Most people completely ignore estate planning, which is probably the most important part of the entire financial planning process. Even people who recognize the importance of estate planning often overlook the important details that make up a proper estate plan.
But with proper planning, everyone can ensure that their personal wishes are respected, their family members are properly taken care of, and that the assets of the estate are distributed as intended.
Before we discuss the most common mistakes in estate planning, let’s take a step back to define what exactly estate planning is.
What is estate planning?
In simple terms, estate planning is a person’s attempt to answer the following question:
What happens to myself, my possessions, and my loved ones, if I’m not able to make those decisions any more?

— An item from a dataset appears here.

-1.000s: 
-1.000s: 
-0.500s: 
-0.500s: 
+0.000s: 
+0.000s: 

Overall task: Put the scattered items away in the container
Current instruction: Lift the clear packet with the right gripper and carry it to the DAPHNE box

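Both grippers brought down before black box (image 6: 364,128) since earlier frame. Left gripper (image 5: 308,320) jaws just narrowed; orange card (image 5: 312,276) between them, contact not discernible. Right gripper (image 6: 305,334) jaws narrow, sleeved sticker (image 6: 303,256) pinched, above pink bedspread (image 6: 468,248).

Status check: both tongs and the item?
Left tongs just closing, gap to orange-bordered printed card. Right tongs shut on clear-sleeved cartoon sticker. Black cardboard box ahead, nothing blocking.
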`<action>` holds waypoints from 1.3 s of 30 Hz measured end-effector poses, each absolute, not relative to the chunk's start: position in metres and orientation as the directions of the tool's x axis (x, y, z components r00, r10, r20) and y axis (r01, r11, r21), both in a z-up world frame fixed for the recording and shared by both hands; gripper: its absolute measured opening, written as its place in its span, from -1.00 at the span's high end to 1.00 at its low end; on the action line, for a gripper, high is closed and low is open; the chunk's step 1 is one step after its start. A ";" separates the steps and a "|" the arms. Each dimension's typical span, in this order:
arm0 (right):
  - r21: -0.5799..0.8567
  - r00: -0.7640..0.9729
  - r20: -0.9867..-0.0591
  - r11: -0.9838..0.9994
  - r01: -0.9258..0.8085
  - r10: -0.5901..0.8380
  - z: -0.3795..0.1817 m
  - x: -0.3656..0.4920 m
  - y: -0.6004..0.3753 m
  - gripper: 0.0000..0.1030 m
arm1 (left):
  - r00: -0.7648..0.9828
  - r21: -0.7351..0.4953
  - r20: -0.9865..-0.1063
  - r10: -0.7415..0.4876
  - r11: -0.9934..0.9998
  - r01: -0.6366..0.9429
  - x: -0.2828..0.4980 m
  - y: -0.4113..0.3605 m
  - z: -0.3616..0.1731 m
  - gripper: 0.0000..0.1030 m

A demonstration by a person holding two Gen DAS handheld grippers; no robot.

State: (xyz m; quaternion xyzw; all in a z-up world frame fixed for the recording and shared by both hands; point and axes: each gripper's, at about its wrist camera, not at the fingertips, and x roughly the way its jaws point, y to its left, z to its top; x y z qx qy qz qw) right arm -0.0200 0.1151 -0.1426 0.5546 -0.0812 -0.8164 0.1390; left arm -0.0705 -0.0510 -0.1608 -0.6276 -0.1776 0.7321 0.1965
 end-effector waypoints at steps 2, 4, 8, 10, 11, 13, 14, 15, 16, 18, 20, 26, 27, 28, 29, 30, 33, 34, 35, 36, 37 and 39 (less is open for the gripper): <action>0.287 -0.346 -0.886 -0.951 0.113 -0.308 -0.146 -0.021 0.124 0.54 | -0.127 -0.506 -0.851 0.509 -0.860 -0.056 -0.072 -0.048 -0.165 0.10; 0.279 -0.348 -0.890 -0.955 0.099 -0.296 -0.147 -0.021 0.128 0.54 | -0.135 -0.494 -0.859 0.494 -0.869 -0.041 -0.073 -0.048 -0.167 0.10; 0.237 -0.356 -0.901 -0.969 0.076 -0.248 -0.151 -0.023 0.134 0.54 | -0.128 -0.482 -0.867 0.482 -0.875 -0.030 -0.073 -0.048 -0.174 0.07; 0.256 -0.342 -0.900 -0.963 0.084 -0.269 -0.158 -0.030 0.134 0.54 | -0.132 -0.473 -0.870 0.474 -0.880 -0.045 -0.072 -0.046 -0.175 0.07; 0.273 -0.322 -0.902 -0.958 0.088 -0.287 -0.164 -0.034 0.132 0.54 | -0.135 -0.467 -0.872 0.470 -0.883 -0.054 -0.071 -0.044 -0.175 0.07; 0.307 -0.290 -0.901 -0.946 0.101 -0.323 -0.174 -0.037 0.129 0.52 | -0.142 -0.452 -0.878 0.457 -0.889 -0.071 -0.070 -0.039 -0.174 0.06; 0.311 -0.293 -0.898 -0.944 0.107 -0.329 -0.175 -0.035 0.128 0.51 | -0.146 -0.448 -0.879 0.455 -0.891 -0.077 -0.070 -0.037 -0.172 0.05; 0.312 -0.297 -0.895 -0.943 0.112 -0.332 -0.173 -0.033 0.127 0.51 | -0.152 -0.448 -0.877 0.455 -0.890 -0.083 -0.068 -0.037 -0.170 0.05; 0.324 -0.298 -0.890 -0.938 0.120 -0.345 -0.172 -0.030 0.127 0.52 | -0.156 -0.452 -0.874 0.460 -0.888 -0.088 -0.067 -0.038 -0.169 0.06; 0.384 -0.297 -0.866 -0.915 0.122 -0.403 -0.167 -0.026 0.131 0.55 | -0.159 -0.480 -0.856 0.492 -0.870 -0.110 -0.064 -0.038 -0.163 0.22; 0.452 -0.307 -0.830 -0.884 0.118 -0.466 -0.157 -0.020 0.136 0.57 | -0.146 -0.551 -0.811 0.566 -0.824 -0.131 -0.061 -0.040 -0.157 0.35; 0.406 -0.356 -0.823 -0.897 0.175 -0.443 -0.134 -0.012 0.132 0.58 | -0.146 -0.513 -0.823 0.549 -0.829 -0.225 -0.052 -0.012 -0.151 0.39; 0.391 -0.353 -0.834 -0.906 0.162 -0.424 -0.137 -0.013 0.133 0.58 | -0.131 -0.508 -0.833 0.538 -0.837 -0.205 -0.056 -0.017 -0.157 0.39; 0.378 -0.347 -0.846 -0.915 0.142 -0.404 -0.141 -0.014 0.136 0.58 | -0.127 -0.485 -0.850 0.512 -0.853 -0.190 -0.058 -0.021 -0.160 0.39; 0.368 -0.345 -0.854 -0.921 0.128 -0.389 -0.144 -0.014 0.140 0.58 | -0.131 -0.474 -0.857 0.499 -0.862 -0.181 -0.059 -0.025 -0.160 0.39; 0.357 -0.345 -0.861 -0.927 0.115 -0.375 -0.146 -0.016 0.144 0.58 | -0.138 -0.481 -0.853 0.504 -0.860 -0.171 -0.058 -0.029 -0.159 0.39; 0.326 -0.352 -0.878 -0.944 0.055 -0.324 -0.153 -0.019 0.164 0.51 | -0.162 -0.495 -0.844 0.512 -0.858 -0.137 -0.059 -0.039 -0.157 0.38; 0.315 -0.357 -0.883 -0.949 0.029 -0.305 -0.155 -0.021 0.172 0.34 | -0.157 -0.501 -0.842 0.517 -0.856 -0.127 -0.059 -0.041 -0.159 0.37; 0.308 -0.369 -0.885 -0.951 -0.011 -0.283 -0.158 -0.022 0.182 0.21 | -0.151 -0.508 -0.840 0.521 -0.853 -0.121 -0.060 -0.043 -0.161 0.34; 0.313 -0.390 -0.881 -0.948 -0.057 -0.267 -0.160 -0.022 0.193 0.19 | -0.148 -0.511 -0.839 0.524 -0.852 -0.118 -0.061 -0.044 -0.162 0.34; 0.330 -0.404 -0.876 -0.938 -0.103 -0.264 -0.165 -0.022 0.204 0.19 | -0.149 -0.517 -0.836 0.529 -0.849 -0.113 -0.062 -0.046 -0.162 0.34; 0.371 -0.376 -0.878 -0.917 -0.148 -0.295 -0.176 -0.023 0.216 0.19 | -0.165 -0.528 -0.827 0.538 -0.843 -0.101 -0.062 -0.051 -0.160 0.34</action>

With that said, estate planning can be a relatively simple process, or it can be complex, depending on your specific situation. But deciding to have a comprehensive estate plan that gives you peace of mind is one of the most important decisions you can ever make.
Starting doesn’t always guarantee success. Here are 9 common estate planning mistakes to avoid when it comes to your estate plan.
Estate Planning Mistake #1: Not having any estate plan in place.
Many people simply never take that first, most important step. And this is the biggest mistake anyone can make in estate planning, for several reasons.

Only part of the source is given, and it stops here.